LE PHOTOGRAPHE
Romantisme à l’indienne
Miloni, jeune femme issue de la classe moyenne de Bombay, s’attarde, à la descente d’un ferry, devant un monument. Raphi, photographe, lui propose alors de la prendre en photo devant celui-ci. Mais alors qu’il est en train d’imprimer la photo, la jeune femme disparaît dans la foule. Moqué par ses amis, pressé par sa grand-mère, Dadi, de se marier, Raphi s’invente alors une fiancée, prenant Miloni comme modèle.
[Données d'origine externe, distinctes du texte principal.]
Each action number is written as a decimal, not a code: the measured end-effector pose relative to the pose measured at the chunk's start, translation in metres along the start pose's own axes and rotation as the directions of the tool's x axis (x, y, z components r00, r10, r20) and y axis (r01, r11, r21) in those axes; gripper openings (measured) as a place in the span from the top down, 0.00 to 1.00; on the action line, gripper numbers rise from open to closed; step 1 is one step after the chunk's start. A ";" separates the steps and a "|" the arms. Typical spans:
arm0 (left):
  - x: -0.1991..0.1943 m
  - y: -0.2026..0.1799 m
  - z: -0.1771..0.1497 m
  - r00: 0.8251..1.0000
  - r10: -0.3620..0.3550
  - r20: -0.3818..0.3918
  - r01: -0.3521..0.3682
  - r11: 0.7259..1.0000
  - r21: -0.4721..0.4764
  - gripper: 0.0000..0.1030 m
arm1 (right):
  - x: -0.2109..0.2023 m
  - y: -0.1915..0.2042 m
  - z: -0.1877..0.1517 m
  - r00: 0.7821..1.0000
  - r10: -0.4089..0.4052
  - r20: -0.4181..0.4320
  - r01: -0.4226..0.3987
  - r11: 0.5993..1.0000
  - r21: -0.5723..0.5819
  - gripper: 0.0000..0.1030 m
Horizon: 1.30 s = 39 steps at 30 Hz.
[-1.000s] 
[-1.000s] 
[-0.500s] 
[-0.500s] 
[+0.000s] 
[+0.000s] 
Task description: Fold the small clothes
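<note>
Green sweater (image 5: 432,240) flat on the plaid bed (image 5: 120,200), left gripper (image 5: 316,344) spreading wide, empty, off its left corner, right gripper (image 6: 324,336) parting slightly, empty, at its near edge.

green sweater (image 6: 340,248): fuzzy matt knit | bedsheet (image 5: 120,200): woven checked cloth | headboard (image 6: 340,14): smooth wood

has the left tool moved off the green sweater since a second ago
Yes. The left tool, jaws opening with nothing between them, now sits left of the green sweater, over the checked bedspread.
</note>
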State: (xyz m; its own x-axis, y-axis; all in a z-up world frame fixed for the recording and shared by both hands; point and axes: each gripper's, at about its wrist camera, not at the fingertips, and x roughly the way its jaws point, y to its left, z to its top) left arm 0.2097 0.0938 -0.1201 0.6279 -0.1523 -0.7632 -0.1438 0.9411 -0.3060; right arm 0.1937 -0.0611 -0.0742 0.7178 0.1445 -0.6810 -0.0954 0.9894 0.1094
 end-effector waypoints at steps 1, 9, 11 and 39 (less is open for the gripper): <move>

Mais sa grand-mère décidant de lui rentre visite, il tâche alors de retrouver Miloni et lui demande d’accepter de se faire passer pour sa petite amie…
Après le charmant et désabusé "The Lunch Box", découvert à la Semaine de la critique à Cannes et joli succès en salles, le réalisateur indien Ritesh Batra s’est laissé tenter par les sirènes anglo-saxonnes, réalisant coup sur coup "Our Souls at Night", ou les retrouvailles entre Robert Redford et Jane Fonda pour Netflix, et "A l'heure des souvenirs", drame britannique avec Jim Broadbent et Charlotte Rampling. Le voici de retour dans son pays, avec une nouvelle comédie romantique teintée une nouvelle fois d’amour impossible, une photo au lieu d’un repas, servant ici de fil ténu entre ses protagonistes.
Et il faut bien avouer que le charme opère à nouveau, sur fond d’une fine description des conditions de vies différentes de ses deux personnages. D’un côté l’homme vit au jour le jour, de son petit boulot, logé dans une grande promiscuité avec d’autres travailleurs du Bombay laborieux. De l’autre, la jeune femme vit dans une grande maison, créant une superficielle complicité avec une servante hindoue. Tout l’art du scénario est alors de mettre en parallèle leurs deux solitudes, leur quasi mutisme, l’agitation étant autour d’eux et non en eux, et leur refus des conventions autour des mariages arrangés.
Un refus pourtant teinté cependant d’une volonté de ne pas décevoir, le film mettant en évidence les pressions subies par l’un comme l’autre, consolidant au passage leur intérêt réciproque naissant. Passé par Sundance puis Berlin en 2019, "Le photographe" est esthétiquement impeccable, accompagné de sa douce musique au piano. Il se révèle une peinture douce-amère de l’Inde moderne, dans ses contradictions comme ses aspirations, esquissant un espoir de rompre les barrières entre les castes, d’une réconciliation avec les campagnes, d’un regard vers un futur moins miséreux, tout en respectant au mieux les anciens. Un difficile équilibre.